--- Data section Enclosed Below ---

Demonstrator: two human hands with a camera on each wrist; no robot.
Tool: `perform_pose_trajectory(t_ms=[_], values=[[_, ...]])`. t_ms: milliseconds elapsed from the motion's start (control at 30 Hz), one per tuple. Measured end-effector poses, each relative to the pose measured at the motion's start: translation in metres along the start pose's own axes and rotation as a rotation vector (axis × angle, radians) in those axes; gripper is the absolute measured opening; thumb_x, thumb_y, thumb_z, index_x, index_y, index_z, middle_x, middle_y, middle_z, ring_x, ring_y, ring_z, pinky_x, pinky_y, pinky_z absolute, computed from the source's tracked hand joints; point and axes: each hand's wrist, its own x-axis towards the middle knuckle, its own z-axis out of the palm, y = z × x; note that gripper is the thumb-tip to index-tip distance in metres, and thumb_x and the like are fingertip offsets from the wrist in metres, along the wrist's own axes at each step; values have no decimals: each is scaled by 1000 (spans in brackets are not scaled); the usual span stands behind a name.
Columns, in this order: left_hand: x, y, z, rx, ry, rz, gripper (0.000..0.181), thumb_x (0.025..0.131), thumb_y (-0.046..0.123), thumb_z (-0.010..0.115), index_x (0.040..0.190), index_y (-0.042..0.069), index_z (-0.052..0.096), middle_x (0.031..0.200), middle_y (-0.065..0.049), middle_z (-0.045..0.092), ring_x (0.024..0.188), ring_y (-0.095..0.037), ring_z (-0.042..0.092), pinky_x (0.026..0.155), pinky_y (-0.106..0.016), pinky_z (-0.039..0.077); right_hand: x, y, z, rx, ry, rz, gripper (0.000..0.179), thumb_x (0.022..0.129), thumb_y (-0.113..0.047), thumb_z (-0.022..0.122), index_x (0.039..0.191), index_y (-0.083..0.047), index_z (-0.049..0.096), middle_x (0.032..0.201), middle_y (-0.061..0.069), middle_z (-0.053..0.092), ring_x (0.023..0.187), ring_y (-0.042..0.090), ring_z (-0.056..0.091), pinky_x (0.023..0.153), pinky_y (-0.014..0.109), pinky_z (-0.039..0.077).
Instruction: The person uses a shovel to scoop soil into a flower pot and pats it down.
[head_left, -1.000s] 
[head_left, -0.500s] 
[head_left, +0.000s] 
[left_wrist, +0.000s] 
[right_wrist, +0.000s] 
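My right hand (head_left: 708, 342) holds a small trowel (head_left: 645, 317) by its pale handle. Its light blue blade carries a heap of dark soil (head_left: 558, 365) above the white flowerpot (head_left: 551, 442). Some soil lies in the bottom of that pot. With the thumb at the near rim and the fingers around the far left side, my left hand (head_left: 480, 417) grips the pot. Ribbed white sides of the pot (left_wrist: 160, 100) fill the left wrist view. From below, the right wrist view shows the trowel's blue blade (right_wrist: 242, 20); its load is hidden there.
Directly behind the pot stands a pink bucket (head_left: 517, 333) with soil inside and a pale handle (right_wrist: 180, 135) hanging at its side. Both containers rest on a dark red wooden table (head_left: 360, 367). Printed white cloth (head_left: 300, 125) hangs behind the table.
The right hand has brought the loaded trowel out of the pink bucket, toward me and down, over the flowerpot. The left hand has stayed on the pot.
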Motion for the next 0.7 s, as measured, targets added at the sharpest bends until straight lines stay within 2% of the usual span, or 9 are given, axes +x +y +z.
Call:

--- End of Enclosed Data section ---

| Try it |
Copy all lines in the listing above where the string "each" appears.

| Your solution |
Demonstrator: two human hands with a camera on each wrist; no robot.
Tool: `perform_pose_trajectory(t_ms=[_], values=[[_, ...]])`. t_ms: milliseconds elapsed from the motion's start (control at 30 Hz), one per tuple. Measured end-effector poses, each relative to the pose measured at the motion's start: translation in metres along the start pose's own axes and rotation as a rotation vector (axis × angle, radians) in those axes; gripper is the absolute measured opening; thumb_x, thumb_y, thumb_z, index_x, index_y, index_z, middle_x, middle_y, middle_z, ring_x, ring_y, ring_z, pinky_x, pinky_y, pinky_z absolute, computed from the source's tracked hand joints; point and axes: each hand's wrist, its own x-axis towards the middle knuckle, its own z-axis out of the palm, y = z × x; note that gripper is the thumb-tip to index-tip distance in metres, and thumb_x and the like are fingertip offsets from the wrist in metres, along the wrist's own axes at each step; values have no decimals: each is scaled by 1000 (spans in brackets are not scaled); the usual span stands behind a name.

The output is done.